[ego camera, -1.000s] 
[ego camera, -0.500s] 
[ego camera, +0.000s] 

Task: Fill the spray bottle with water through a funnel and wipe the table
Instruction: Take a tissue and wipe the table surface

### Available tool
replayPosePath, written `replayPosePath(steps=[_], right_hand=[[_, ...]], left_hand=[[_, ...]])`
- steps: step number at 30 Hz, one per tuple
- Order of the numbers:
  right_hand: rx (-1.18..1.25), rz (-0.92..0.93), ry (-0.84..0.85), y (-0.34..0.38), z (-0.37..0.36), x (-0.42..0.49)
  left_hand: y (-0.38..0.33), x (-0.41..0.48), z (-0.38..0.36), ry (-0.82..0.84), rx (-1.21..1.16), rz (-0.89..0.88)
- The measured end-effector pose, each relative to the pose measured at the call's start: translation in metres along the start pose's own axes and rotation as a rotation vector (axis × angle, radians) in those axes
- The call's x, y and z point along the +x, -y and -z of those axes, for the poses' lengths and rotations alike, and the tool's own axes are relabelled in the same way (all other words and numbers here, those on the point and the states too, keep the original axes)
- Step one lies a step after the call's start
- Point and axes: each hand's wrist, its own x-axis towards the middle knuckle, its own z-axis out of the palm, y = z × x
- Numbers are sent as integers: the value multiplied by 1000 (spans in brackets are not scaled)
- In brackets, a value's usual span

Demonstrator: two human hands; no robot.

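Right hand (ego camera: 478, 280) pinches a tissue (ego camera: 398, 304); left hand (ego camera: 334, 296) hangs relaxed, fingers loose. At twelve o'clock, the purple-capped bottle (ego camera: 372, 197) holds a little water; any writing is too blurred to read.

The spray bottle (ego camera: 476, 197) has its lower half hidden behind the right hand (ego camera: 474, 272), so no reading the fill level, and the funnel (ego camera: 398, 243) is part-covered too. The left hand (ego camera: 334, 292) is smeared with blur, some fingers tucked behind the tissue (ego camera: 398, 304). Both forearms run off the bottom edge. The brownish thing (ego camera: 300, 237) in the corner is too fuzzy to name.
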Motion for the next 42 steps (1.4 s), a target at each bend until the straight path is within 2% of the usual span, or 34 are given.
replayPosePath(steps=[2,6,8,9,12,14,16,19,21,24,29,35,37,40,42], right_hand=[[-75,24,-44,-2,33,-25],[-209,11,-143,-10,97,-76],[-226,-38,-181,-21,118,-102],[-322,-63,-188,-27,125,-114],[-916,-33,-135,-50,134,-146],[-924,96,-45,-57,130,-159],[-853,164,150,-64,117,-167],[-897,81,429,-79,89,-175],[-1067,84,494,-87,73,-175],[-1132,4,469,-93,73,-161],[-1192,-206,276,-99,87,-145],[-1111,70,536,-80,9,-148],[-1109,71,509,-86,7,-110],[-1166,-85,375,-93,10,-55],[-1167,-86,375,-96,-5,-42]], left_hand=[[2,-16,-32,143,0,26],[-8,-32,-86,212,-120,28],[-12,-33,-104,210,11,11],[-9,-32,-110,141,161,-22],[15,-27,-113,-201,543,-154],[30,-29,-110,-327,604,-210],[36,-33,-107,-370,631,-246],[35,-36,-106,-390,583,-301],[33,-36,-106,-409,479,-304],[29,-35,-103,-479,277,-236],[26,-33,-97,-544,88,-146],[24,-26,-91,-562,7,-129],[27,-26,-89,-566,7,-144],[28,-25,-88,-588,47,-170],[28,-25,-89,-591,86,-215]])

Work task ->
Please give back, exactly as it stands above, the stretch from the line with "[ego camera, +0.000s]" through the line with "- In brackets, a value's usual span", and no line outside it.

Completed exercise ->
[ego camera, +0.000s] 

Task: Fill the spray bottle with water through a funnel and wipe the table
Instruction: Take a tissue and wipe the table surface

### Available tool
replayPosePath, written `replayPosePath(steps=[_], right_hand=[[_, ...]], left_hand=[[_, ...]])`
- steps: step number at 30 Hz, one per tuple
- Order of the numbers:
  right_hand: rx (-1.18..1.25), rz (-0.92..0.93), ry (-0.84..0.85), y (-0.34..0.38), z (-0.37..0.36), x (-0.42..0.49)
  left_hand: y (-0.38..0.33), x (-0.41..0.48), z (-0.38..0.36), ry (-0.82..0.84), rx (-1.21..1.16), rz (-0.89..0.88)
- The measured end-effector pose, each relative to the pose measured at the call's start: translation in metres along the start pose's own axes and rotation as a rotation vector (axis × angle, radians) in those axes
- The call's x, y and z point along the +x, -y and -z of those axes, for the poses' lengths and rotations alike, and the tool's own axes are relabelled in the same way (all other words and numbers here, those on the point and the states too, keep the original axes)
- Step one lies a step after the call's start
- Point and axes: each hand's wrist, its own x-axis towards the middle knuckle, its own z-axis out of the palm, y = z × x
- Numbers are sent as integers: the value multiplied by 1000 (spans in brackets are not scaled)
- In brackets, a value's usual span

The exercise is done.